The circumferential impactor based on the screw and the spring is characterized in that: the number of the sealing rings a19 is 6, the number of the sealing rings b21 is 6, the number of the sealing rings c25 is 3, the number of the springs 29 is 8, the number of the guide rods 30 is 8, the number of the impact hammers 31 is 2, the number of the gaskets b33 is 3, the number of the bolts 34 is 6, the number of the gaskets c35 is 16, and the number of the locking nuts 36 is 16.
The circumferential impactor based on the screw and the spring is characterized in that: the impact hammer is symmetrically arranged about the axis of the hammer body fixing cavity, and can provide two torsional vibration impacts in one rotation process of the impact hammer.

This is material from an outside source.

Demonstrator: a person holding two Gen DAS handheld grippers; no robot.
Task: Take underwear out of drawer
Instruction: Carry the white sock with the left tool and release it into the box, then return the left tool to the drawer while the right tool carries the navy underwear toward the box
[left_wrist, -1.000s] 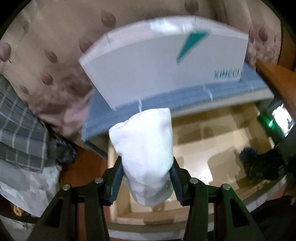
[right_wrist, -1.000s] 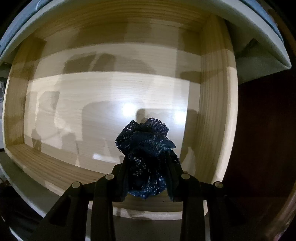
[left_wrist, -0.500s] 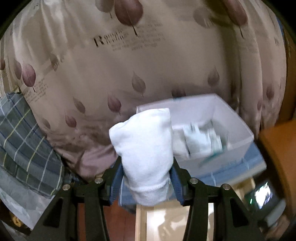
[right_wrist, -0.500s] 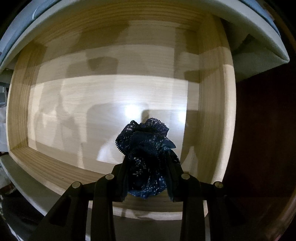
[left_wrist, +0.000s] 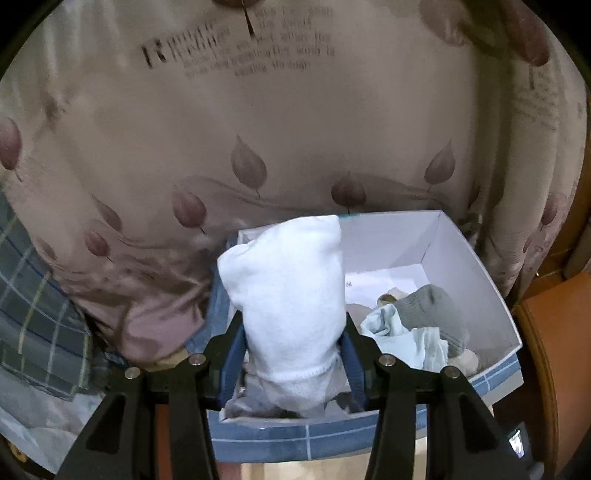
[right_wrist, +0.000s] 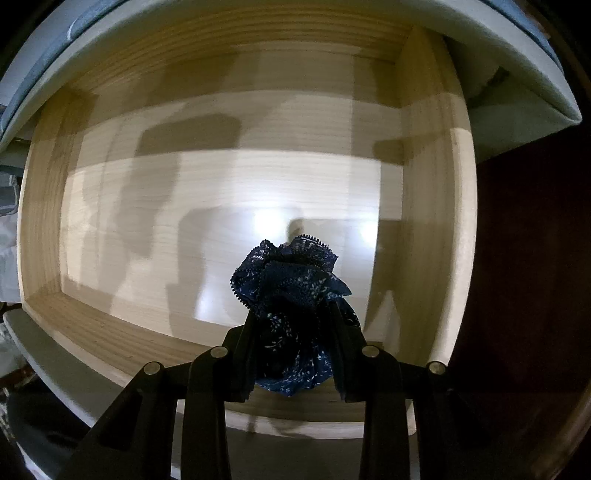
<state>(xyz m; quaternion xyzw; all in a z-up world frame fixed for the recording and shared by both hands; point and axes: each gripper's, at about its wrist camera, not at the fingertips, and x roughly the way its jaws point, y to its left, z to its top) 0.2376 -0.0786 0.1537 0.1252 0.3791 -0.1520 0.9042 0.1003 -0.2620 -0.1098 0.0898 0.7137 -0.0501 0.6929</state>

During operation, high-pressure drilling fluid flows in from the upper joint 1, sequentially passes through the power assembly, the universal shaft assembly, the transmission assembly and the impact assembly, and finally flows downwards through the lower shell. When the high-pressure drilling fluid passes through the power assembly, the screw rotor 4 is driven to rotate at a high speed, the screw rotor 6 sequentially drives the screw transmission shaft 17 and the hammer body fixing cavity 28 to rotate through the universal shaft assembly, the hammer body fixing cavity 28 drives the impact hammer 31 to rotate, and the impact hammer 31 collides with the lower shell 27 when rotating, so that impact torsional vibration is generated; as shown in fig. 4 to 7, when the impact hammer 31 collides with the lower case 27, an impact torsional vibration is generated to the lower case, and at this time, the spring 29 on the guide bar 30 is compressed, and the impact hammer 31 collides with the lower case 27 by an inertial force and moves inward a small distance along the guide bar 30, thereby bypassing the convex portion on the lower case 27 and continuing the rotational movement; when the impact hammer 31 and the lower case 27 are separated, the impact hammer 31 is restored to the original state again by the spring 29, and continues to rotate to prepare for the next collision. In this way, the hammer face of the impact hammer 31 continuously collides with the lower case 27 in a periodic circumferential direction, thereby forming a high-frequency unidirectional circumferential impact. The rotation and impact generated by the tool are transmitted to the drill bit through the lower shell 27, so that the purpose of providing power for the drill bit and enabling the drill bit to generate high-frequency unidirectional circumferential vibration is achieved, further effective protection of the rotating head is achieved, and drilling efficiency is improved.
Claims (1)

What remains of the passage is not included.